Exercise goal: Where the string "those" shows up in a line of the records, copy that line.

Collected data entries
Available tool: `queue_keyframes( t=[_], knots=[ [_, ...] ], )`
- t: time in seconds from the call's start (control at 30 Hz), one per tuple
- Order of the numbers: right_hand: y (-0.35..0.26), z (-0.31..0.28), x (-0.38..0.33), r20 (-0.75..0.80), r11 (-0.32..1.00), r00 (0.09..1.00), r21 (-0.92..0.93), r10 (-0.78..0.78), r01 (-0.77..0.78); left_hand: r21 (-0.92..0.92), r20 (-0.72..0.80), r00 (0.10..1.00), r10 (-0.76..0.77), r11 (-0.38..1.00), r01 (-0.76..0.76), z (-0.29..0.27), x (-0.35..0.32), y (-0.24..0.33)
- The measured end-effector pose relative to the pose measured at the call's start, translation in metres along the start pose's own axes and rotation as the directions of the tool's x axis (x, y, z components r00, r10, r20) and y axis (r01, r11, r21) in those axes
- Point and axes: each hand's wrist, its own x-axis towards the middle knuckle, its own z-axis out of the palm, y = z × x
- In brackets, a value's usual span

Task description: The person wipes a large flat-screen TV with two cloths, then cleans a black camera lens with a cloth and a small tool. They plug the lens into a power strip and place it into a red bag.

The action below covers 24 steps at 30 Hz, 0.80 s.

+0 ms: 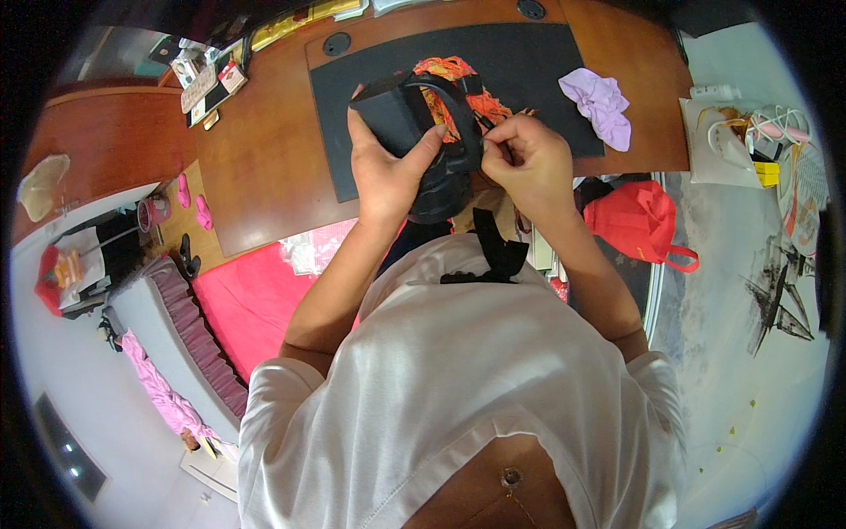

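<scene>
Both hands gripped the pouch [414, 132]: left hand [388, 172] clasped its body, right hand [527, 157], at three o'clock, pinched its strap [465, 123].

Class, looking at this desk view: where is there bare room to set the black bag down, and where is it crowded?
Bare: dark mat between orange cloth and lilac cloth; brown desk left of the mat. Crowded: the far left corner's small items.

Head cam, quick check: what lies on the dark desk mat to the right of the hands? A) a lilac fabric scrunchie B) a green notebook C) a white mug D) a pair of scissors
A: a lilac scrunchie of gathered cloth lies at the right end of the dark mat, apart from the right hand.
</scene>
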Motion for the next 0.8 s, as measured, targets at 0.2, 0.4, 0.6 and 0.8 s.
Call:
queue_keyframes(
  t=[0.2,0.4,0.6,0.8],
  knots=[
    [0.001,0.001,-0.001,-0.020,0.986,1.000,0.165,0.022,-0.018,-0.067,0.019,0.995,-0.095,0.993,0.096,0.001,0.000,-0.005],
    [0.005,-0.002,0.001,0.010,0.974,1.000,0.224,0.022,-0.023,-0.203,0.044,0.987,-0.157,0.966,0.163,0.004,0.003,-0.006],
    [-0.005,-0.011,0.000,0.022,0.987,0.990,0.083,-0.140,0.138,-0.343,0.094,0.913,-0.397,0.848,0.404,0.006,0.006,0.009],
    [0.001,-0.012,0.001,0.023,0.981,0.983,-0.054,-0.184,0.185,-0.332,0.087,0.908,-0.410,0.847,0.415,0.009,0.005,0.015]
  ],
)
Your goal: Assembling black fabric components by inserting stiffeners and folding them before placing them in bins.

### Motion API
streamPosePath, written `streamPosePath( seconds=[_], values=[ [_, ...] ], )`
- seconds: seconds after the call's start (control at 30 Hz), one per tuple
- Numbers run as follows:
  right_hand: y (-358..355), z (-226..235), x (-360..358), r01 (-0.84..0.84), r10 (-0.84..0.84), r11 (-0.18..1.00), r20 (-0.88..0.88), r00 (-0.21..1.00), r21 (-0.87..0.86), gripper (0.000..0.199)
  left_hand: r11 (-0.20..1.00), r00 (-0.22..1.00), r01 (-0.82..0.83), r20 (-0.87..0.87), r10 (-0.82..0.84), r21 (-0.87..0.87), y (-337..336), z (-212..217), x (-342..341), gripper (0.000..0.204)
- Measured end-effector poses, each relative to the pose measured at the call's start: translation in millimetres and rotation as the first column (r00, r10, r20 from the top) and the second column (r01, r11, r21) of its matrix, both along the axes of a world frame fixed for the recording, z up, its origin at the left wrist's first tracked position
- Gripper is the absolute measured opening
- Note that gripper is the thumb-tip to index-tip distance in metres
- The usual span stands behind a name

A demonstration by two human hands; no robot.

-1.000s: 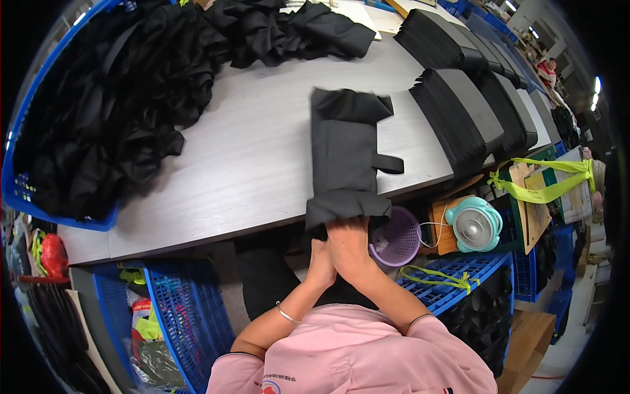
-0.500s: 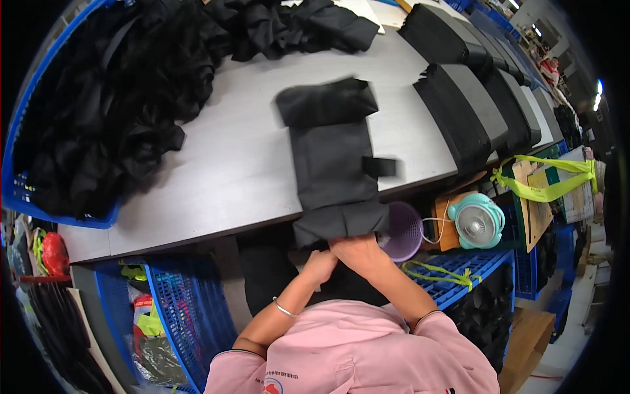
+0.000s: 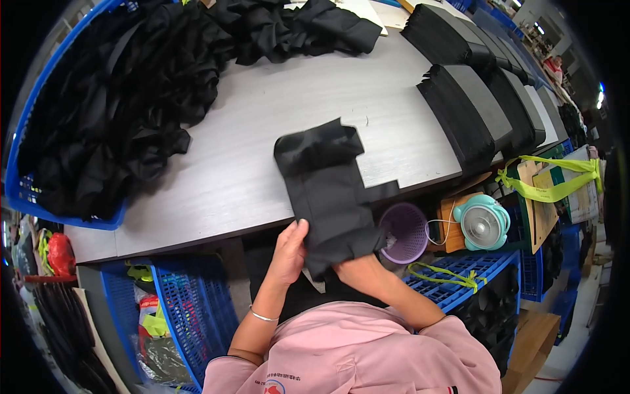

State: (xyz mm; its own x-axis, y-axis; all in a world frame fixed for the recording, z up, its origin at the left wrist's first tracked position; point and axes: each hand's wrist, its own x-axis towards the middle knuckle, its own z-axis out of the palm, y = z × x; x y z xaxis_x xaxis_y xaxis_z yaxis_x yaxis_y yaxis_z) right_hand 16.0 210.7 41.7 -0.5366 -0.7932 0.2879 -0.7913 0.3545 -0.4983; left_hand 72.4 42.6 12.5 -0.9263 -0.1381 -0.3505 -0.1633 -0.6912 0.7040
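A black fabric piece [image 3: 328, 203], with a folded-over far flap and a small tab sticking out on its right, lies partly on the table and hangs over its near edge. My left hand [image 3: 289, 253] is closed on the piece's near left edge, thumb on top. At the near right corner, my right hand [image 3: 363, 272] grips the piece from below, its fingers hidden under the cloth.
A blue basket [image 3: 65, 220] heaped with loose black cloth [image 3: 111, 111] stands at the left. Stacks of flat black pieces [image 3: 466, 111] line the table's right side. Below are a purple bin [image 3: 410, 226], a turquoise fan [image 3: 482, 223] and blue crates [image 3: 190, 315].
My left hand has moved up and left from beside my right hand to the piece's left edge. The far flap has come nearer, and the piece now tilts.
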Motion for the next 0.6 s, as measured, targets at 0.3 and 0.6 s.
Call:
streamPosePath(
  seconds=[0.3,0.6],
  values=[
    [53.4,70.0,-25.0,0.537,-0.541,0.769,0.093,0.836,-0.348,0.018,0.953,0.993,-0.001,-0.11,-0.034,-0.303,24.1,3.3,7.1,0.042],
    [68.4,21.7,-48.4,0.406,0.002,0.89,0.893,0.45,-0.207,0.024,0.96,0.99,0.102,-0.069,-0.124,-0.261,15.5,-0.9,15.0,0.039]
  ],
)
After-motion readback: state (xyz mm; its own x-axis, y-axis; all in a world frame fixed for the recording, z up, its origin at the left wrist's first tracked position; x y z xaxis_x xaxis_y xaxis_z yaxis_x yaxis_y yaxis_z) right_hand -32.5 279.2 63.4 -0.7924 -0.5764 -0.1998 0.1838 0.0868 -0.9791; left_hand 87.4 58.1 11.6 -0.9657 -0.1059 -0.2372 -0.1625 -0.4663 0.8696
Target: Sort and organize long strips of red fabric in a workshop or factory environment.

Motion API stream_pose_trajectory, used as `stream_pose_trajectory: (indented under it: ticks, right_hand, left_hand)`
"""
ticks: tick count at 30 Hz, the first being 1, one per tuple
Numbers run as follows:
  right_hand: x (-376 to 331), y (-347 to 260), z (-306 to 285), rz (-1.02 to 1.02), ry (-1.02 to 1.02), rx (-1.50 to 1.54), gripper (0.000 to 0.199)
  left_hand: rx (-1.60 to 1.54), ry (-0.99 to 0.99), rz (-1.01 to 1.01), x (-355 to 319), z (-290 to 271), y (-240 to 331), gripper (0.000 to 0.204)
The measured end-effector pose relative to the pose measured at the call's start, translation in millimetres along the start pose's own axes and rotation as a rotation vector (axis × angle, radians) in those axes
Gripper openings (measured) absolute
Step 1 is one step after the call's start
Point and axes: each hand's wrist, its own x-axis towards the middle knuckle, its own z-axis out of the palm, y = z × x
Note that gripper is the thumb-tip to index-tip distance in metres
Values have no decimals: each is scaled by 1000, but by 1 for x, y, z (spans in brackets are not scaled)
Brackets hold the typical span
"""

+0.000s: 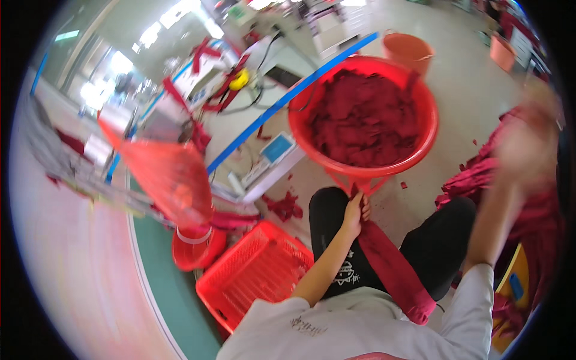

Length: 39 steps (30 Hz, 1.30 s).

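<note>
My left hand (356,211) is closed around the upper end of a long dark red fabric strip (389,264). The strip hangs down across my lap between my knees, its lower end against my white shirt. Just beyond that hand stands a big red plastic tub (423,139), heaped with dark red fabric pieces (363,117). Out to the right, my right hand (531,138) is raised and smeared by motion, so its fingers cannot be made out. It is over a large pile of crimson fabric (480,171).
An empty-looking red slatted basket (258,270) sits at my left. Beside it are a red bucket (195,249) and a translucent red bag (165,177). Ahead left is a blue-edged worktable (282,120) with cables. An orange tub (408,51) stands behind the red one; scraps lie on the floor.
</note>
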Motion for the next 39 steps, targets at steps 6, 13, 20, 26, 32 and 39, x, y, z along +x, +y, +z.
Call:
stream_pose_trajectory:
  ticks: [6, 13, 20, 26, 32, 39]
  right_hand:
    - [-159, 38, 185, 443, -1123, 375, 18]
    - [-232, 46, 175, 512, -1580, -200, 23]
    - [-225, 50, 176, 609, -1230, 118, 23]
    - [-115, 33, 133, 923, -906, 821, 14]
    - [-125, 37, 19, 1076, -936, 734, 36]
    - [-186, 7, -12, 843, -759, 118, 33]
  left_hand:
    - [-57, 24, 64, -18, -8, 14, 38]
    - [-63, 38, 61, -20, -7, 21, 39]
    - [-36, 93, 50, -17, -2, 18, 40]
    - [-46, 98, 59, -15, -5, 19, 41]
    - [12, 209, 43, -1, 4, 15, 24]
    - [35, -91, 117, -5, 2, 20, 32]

Answer:
- The measured end-effector pose relative to the pose measured at the call's start, translation in metres along the start pose's own axes and rotation as the directions of the tool's x axis (x, y, z components r00, r10, r20) and y axis (r01, r11, r21) in those axes
The measured end-effector pose relative to the pose measured at the call's start, translation in millimetres along the start pose's own axes and rotation as a rotation vector (axis × angle, radians) in those axes

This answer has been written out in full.